Jerome Maher and John Gravee sued the Federal Deposit Insurance Corporation (“FDIC”) seeking pension trust funds from their employment with a failed bank. The district court determined that res ju-dicata barred the suit. Maher and Gravee appeal. Because the case is moot, we dismiss. Additionally, to encourage finality in this litigation, we alternatively affirm the district court’s judgment that Maher’s and Gravee’s claims are barred by res judicata, or claim preclusion.

I.

Jerome Maher served as the vice-president and John Gravee as the president of First Federal Savings and Loan of Wil-mette, Illinois (“First Federal”). First Federal merged with three failing financial institutions in 1982, forming Horizon Federal Savings Bank (“Horizon”). Maher and Gravee became the top two officers of the new institution. The merger required Maher and Gravee to relinquish their pension plans established at First Federal, with the understanding that a new plan could be established at Horizon once the new institution gained financial stability. In 1985, Horizon did create a new plan for them: a “rabbi trust,” in which the principal remained a general asset of Horizon, allowing Horizon’s creditors to reach the *524 trust assets in the event of bankruptcy or some other event of default. Two years later, the trust was amended to create a “secular trust,” which placed the trust assets with an independent trustee, beyond the reach of Horizon’s creditors. Subsequently, on January 11, 1990, the federal Office of Thrift Supervision (“OTS”) declared Horizon insolvent. The OTS appointed the Resolution Trust Corporation (“RTC”) as Horizon’s receiver. The RTC terminated Maher and Gravee on June 28, 1990.

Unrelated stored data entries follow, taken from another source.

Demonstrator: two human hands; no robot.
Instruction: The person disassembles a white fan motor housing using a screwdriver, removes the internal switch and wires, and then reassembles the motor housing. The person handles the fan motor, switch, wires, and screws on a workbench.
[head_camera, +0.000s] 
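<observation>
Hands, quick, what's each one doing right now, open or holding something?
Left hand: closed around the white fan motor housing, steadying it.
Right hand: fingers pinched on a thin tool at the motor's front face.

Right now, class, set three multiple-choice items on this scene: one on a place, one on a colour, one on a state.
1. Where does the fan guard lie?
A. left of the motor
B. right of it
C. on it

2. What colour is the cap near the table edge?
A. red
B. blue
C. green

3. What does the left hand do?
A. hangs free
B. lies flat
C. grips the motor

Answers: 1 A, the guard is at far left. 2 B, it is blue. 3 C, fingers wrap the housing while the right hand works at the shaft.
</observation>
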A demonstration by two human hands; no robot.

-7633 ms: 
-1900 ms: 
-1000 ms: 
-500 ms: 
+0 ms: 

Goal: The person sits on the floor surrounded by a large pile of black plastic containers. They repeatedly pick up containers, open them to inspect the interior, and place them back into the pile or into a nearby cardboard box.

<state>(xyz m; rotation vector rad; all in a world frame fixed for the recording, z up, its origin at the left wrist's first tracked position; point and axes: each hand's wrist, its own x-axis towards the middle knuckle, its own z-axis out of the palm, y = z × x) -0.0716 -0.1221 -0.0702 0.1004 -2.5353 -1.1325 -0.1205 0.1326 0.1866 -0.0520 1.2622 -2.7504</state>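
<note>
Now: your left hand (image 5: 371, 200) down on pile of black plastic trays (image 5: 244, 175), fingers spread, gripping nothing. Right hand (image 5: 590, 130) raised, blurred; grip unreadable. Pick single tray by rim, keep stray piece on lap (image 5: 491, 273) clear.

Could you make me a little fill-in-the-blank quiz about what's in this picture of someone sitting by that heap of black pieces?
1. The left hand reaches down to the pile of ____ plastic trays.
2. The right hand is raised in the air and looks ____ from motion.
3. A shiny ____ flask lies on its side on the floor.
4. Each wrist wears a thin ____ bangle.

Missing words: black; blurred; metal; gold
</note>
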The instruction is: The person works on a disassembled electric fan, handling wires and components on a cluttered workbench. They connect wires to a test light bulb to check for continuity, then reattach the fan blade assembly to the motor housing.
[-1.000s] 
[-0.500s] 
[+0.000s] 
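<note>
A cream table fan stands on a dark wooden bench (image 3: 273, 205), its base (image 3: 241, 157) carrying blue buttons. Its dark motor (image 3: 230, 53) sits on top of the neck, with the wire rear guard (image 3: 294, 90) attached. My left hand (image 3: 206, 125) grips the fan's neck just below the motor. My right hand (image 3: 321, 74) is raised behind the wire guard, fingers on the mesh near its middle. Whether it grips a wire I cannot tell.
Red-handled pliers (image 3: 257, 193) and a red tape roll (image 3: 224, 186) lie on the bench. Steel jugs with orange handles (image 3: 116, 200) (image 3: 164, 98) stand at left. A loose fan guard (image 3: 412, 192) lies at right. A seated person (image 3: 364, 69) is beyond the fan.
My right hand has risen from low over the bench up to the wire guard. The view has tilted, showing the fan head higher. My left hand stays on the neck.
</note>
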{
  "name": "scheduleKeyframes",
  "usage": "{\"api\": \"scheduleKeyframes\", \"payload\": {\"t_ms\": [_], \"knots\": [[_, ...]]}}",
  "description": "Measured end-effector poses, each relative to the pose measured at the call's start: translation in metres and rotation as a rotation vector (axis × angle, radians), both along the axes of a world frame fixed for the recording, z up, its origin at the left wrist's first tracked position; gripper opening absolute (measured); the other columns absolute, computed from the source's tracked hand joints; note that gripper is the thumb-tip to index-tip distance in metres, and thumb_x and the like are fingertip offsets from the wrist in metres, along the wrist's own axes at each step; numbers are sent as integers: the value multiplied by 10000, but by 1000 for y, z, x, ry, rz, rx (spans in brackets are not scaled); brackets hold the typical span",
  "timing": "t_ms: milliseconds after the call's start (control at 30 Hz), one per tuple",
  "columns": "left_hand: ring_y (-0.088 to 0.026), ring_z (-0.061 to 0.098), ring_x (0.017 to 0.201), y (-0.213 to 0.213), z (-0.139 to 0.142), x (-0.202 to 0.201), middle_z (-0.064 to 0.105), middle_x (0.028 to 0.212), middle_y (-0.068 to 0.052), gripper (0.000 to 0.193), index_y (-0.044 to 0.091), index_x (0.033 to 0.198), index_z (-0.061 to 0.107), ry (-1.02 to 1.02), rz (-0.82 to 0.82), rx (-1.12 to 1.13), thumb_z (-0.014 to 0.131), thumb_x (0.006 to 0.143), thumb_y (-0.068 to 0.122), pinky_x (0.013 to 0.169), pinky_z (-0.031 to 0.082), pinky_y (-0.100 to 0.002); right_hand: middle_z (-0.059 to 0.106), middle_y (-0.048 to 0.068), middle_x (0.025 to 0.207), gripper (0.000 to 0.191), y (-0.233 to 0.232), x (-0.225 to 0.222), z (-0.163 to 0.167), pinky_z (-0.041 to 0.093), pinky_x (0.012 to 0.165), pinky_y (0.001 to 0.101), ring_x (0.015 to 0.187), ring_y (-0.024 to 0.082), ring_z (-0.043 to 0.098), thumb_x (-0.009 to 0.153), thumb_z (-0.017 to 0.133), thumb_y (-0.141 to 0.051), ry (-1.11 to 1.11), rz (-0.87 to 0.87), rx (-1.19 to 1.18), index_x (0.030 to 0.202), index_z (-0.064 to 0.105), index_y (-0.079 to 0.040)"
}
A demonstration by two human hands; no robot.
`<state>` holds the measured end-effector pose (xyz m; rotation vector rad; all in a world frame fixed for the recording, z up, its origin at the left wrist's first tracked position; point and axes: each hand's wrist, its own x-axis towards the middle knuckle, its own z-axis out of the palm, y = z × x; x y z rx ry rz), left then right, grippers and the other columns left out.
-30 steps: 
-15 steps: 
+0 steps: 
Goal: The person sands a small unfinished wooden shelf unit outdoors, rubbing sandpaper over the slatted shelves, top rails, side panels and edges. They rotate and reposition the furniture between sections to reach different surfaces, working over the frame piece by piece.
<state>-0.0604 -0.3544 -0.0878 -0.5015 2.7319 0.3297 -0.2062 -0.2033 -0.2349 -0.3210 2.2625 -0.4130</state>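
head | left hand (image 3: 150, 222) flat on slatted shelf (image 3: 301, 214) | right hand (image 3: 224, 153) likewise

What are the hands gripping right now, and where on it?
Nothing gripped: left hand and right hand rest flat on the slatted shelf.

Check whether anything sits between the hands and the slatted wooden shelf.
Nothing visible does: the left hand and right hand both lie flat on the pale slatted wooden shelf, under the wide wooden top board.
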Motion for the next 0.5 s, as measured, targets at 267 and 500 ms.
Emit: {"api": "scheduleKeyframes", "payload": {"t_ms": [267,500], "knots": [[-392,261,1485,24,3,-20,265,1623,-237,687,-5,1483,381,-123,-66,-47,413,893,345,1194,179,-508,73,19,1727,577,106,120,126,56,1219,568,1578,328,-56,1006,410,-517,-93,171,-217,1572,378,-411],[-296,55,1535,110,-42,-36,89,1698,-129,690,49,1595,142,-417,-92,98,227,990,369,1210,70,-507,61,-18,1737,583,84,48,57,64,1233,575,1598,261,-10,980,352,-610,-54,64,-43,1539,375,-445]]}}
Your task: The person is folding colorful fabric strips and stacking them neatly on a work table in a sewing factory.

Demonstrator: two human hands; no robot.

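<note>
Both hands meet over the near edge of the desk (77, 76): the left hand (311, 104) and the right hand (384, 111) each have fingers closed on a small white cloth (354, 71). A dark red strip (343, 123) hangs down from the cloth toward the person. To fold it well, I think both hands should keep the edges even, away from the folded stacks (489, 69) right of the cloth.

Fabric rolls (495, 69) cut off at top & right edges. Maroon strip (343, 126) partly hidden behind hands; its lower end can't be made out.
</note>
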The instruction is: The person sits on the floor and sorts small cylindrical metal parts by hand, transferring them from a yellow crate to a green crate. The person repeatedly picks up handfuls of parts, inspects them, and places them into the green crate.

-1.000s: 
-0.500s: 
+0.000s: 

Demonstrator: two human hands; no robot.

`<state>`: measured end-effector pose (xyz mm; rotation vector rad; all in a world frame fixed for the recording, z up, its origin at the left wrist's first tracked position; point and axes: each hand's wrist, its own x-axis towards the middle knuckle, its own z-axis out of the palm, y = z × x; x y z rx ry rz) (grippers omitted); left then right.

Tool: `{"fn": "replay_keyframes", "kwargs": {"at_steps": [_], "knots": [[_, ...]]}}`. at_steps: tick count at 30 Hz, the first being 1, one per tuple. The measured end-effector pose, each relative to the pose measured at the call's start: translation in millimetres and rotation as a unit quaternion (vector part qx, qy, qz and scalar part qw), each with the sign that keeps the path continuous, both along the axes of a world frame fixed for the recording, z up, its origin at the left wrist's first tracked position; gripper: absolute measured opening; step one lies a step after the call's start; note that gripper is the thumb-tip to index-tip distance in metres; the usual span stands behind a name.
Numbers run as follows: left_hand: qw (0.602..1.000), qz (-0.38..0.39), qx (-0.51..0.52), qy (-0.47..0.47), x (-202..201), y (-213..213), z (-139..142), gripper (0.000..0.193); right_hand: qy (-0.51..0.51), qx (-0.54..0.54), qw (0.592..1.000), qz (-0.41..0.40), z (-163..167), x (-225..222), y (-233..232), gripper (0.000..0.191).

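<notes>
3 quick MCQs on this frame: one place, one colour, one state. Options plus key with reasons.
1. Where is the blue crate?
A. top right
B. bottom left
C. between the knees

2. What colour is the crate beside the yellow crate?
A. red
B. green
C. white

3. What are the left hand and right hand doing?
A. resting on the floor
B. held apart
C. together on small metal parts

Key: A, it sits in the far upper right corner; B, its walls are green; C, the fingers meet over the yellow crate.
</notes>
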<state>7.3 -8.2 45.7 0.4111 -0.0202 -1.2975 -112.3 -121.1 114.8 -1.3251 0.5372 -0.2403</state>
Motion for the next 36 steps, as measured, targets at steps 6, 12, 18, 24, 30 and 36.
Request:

Maher and Gravee then requested payment of the pension trust funds from its independent trustee. After the RTC ordered the trustee not to disburse the funds, Maher and Gravee filed suit against the trustee, the RTC, and Horizon seeking the assets held in the trust funds. A district court held that the secular trust violated 12 C.F.R. § 563.39 (1987) and was therefore invalid. Maher v. Harris Trust & Sav. Bank, No. 90-C-5118, 1994 WL 682625 (N.D.Ill.Dec.5, 1994). This court affirmed that decision. Maher v. Harris Trust & Sav. Bank, 75 F.3d 1182, 1191 (7th Cir.1996) (“[T]he property interest plaintiffs acquired as a result of the trusts are void and [] the trust assets will be shared by all persons with proper claims against Horizon.”).

The RTC, which was succeeded by the FDIC, commenced separate litigation, suing Maher, Gravee, and the directors of Horizon for gross negligence. F.D.I.C. v. Maher, 966 F.Supp. 622 (N.D.Ill.1997). Maher and Gravee filed counterclaims against the RTC, OTS, and FDIC seeking the trust funds and other compensation. After a settlement with the other directors, Maher’s and Gravee’s counterclaims were transferred to the Court of Federal Claims, where they were dismissed for failure to state a claim. Maher v. United States, 48 Fed.Cl. 585, 587 (Ct. Cl.2001) (“[T]he facts [Maher and Gravee] have pled, even when taken at face value, are insufficient, as a matter of law, to make out a contract claim against the United States.”). The Federal Circuit affirmed. Maher v. United States, 314 F.3d 600 (Fed.Cir.2002).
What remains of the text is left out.